FLIP: Future Likelihood Inferences for Phylogenetics

In times of increasingly efficient sequencing technologies bioinformatics is facing new challenges to handle and analyze the previously unknown flood of data on molecular sequences and analyze. Parallel to the revolution in molecular biology the computer technology has made substantial progress. In the proposed project we want to use bioinformatics, statistical and computer science methods to work efficiently with the new data and new technologies. Our main focus will be placed on the reconstruction of phylogenetic relationships of contemporary organisms based on their genes. In a first step, we will further improve known methods of phylogenetic reconstruction by utilizing the progress computer technology. We want to use the technological development, to save computing time and at the same time also process more data per unit of time, which not only saves the researchers time but also reduces the electricity consumption. In addition to improving existing methods, we will also develop completely novel statistical estimation procedures and algorithm to cope with the flood of data. These methods will be integrated into computer programs that will be made available to the scientific community. In this way, we want to get feedback, which should lead to further improvement and flexibility of our programs. Our method will allow the reconstruction of phylogenetic relationships for very many living organisms. These relationships are calculated on a solid statistical basis and allow conclusions about the plausibility of the phylogeny. Thus, ultimately our project will bring biology closer to its goal to calculate the tree of life.
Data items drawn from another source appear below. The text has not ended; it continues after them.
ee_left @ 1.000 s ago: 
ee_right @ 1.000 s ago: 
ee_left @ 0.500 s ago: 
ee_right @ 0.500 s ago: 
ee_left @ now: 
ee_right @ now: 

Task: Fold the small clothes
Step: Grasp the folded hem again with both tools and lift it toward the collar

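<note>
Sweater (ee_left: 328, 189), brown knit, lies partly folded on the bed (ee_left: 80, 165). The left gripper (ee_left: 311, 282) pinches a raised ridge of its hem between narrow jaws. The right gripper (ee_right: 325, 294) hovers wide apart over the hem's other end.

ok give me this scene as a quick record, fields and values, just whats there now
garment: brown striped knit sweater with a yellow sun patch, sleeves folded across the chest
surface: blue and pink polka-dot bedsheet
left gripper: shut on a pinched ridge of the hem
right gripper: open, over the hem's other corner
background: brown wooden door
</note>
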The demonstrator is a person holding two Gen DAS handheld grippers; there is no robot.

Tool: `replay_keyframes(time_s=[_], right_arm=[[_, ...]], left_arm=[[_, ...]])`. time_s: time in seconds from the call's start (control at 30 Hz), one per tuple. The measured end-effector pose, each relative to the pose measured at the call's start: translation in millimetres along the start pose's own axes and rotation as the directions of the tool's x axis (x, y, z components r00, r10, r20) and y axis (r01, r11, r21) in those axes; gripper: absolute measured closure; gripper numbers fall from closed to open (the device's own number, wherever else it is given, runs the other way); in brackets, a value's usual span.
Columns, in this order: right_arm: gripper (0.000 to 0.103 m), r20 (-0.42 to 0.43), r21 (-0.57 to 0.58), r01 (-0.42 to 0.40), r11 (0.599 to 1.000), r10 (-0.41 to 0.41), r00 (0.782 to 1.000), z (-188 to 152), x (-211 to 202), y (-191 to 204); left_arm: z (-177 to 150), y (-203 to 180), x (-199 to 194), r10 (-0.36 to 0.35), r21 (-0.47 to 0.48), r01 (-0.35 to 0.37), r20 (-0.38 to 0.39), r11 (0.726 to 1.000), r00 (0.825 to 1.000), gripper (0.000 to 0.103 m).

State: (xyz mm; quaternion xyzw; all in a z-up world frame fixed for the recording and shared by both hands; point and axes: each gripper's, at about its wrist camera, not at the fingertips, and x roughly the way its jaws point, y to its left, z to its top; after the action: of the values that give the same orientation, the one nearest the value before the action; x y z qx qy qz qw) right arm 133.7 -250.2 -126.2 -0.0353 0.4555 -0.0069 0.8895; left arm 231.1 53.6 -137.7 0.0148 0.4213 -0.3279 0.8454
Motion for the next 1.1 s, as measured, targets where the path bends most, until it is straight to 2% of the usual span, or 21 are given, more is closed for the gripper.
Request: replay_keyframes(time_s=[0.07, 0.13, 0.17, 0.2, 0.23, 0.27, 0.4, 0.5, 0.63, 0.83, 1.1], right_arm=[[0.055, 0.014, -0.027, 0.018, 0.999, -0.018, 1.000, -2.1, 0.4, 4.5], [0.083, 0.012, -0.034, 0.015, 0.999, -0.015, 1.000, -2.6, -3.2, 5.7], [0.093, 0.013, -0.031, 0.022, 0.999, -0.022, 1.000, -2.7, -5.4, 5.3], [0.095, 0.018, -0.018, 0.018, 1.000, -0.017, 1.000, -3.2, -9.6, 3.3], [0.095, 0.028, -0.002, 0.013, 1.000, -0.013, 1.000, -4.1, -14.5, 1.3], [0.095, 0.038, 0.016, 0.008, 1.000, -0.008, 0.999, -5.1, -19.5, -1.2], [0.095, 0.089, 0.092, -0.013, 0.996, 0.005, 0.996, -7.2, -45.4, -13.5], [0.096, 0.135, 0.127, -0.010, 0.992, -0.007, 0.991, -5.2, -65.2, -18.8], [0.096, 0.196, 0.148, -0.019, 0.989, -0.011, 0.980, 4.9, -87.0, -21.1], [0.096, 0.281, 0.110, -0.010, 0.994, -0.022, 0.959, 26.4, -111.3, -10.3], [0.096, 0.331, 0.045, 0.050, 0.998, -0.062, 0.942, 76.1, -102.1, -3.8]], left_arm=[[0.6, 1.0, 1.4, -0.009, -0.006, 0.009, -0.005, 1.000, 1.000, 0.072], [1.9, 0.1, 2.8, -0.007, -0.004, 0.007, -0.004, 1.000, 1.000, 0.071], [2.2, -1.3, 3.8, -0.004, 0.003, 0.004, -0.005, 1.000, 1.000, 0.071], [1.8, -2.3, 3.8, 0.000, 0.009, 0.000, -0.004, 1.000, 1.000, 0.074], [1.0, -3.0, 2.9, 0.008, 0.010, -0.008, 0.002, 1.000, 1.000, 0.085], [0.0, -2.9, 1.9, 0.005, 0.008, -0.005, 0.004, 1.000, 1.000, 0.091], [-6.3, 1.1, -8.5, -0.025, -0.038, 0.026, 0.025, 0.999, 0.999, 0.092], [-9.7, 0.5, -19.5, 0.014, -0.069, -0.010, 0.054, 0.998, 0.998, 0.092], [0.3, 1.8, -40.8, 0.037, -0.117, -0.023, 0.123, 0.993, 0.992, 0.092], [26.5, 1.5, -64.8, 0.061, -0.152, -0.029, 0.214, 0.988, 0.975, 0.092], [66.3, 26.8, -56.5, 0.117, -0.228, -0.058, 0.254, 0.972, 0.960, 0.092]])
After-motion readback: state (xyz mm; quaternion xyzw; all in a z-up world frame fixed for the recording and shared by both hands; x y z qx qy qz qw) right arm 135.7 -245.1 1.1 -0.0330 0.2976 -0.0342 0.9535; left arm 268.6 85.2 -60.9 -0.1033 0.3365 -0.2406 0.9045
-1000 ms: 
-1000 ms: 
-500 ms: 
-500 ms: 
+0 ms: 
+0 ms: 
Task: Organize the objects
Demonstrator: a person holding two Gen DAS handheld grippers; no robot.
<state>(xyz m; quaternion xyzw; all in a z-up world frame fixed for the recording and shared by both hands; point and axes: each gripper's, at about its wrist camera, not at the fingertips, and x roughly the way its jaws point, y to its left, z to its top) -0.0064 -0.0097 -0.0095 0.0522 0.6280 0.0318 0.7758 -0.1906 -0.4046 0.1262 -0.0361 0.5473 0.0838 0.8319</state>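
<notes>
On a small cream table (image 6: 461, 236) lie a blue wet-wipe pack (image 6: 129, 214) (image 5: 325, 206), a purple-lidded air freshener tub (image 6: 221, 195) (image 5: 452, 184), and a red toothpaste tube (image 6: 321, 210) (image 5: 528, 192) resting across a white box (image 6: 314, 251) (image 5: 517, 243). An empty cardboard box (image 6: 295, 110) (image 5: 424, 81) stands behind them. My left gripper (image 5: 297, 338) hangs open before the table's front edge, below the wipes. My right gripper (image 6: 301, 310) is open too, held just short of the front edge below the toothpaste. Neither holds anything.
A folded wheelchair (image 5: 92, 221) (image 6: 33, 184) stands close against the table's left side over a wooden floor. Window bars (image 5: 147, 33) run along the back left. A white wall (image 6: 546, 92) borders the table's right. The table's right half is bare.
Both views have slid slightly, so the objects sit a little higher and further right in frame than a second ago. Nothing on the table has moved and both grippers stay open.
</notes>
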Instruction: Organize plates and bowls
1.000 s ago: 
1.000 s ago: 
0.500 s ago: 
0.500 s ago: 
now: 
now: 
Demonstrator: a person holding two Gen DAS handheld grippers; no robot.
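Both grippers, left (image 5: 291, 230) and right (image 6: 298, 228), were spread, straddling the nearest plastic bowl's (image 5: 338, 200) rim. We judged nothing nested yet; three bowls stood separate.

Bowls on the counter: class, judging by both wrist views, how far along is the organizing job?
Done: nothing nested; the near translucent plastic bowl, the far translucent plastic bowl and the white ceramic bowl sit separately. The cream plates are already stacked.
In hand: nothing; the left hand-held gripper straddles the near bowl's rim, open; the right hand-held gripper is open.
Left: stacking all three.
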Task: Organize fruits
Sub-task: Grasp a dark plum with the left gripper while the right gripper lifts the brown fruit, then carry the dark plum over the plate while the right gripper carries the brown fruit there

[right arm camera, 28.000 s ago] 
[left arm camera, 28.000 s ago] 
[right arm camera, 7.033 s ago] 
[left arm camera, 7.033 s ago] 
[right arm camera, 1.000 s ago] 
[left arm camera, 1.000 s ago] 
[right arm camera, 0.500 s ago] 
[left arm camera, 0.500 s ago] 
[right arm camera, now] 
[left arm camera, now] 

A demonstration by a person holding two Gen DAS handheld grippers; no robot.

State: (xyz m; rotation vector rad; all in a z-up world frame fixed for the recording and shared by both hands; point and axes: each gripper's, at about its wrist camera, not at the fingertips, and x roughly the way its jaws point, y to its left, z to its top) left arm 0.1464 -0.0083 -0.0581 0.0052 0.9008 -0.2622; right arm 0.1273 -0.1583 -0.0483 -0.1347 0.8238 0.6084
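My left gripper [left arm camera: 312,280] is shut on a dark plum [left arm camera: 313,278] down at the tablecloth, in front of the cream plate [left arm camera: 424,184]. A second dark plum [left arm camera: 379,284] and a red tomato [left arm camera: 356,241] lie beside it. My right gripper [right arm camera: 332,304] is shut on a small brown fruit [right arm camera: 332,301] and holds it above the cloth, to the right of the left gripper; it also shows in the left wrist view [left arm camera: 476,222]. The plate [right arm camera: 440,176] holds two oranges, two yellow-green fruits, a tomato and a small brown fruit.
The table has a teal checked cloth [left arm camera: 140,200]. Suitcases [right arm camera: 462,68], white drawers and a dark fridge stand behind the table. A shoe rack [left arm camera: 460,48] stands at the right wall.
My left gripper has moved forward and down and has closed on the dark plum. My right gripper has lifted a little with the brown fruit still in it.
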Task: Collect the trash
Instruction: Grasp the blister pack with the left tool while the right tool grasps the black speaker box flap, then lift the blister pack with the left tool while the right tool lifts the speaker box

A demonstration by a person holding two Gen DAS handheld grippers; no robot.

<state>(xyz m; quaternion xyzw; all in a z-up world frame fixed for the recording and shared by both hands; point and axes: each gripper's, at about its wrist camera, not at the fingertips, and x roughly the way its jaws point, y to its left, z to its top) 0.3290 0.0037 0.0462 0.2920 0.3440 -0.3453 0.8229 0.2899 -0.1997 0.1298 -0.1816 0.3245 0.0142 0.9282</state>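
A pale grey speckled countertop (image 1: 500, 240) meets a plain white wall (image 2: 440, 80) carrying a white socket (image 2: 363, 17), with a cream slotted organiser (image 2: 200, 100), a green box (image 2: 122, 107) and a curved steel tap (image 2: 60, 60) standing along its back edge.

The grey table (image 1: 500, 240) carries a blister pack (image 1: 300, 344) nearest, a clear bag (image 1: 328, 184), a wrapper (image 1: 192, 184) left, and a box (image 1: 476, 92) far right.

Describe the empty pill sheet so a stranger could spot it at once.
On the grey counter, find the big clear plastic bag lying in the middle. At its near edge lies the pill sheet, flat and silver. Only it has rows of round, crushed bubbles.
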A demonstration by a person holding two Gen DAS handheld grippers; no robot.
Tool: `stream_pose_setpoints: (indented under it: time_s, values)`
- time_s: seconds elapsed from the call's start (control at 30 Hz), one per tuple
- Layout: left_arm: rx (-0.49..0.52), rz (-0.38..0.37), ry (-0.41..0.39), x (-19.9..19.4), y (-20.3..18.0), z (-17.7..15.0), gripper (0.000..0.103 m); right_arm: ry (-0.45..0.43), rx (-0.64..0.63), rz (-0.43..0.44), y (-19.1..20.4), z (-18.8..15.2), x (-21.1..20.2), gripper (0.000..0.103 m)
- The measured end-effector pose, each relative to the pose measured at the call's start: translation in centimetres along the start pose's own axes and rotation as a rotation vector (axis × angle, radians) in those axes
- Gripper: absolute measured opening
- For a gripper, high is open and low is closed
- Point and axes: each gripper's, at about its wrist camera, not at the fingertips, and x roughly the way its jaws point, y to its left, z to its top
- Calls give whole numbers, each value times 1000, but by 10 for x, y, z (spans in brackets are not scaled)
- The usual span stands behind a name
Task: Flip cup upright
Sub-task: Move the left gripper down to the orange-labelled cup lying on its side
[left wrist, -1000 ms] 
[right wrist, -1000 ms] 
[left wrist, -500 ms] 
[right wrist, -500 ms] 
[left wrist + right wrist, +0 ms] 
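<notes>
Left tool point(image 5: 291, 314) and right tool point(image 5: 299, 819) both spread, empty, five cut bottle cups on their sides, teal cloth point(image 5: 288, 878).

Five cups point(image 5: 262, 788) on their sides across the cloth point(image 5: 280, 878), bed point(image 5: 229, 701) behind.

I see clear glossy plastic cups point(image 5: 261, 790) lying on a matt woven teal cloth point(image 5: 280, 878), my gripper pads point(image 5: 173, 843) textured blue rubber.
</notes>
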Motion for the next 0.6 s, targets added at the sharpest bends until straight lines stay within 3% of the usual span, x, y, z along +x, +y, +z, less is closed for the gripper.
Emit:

With the ever-growing biological data the efficiency and accuracy of computational methods for phylogenetic inference has become an important question towards reconstructing the tree of life. The constant improvement of the software and algorithms allows for the analyses utilizing complex models of evolution on massive datasets. Moreover, it is extremely important to take into account the intrinsic properties of the data for the improvement of the algorithms. During the funding period we have attained a number of goals. First, we provided a parallelised version of our flagship software for phylogenetic inference IQ-TREE. We also introduced the method to improve parameter estimation under one of the most used evolutionary model, namely the invariable sites plus model. We released a second version of UFBoot method, frequently used to assess the confidence of evolutionary trees in maximum likelihood inferences. Moreover, we introduced a similar method MPBoot for parsimony inference. We also provided a tool for fast and accurate evolutionary model selection ModelFinder, where we introduced a distribution free method to assign evolutionary rates to individual sites in a DNA or a protein. Among other developments is the first-ever production level implementation of tree inference accounting for the so-called phylogenetic terraces, which occur in the presence of missing data. Overall, the project was very successful and resulted in many theoretical developments, which were implemented in IQ-TREE and can be freely used by practitioners for the inference of evolutionary relationships. (The software is available at www.iqtree.org).